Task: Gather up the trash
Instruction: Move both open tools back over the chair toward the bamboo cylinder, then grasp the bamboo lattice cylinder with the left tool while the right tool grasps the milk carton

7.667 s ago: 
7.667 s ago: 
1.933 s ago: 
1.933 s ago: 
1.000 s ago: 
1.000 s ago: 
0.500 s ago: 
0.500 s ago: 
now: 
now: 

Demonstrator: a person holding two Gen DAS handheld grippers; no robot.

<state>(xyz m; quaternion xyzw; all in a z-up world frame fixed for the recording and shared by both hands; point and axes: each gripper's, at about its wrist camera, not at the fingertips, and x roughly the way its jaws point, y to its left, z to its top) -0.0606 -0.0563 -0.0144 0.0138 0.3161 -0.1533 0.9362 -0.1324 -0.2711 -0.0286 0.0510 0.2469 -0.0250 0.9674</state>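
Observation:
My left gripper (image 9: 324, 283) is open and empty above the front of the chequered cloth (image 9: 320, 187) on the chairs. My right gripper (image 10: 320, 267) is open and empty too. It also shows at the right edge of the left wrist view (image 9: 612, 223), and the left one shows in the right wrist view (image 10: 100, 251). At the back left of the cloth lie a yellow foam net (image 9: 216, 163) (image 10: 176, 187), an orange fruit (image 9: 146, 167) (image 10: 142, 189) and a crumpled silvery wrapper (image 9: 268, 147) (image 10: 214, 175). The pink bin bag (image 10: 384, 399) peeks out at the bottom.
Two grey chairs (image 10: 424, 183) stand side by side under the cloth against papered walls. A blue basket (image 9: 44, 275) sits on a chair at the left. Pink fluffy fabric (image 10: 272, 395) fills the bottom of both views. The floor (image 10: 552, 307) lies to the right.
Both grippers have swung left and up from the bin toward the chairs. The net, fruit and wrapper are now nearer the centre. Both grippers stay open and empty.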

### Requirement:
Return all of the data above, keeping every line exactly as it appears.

### Output:
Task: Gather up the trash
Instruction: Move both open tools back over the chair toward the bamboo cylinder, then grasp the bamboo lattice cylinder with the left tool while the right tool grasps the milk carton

7.667 s ago: 
7.667 s ago: 
1.933 s ago: 
1.933 s ago: 
1.000 s ago: 
1.000 s ago: 
0.500 s ago: 
0.500 s ago: 
now: 
now: 

Demonstrator: a person holding two Gen DAS handheld grippers; no robot.

<state>(xyz m; quaternion xyzw; all in a z-up world frame fixed for the recording and shared by both hands; point and axes: each gripper's, at about its wrist camera, not at the fingertips, and x roughly the way its jaws point, y to its left, z to its top) -0.0606 -0.0563 -0.0144 0.0138 0.3161 -0.1533 0.9362 -0.1324 -0.2711 -0.0286 0.0510 0.2469 -0.0250 0.9674</state>
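Observation:
My left gripper (image 9: 324, 283) is open and empty above the front of the chequered cloth (image 9: 320, 187) on the chairs. My right gripper (image 10: 320, 267) is open and empty too. It also shows at the right edge of the left wrist view (image 9: 612, 223), and the left one shows in the right wrist view (image 10: 100, 251). At the back left of the cloth lie a yellow foam net (image 9: 216, 163) (image 10: 176, 187), an orange fruit (image 9: 146, 167) (image 10: 142, 189) and a crumpled silvery wrapper (image 9: 268, 147) (image 10: 214, 175). The pink bin bag (image 10: 384, 399) peeks out at the bottom.
Two grey chairs (image 10: 424, 183) stand side by side under the cloth against papered walls. A blue basket (image 9: 44, 275) sits on a chair at the left. Pink fluffy fabric (image 10: 272, 395) fills the bottom of both views. The floor (image 10: 552, 307) lies to the right.
Both grippers have swung left and up from the bin toward the chairs. The net, fruit and wrapper are now nearer the centre. Both grippers stay open and empty.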

This exercise is complete.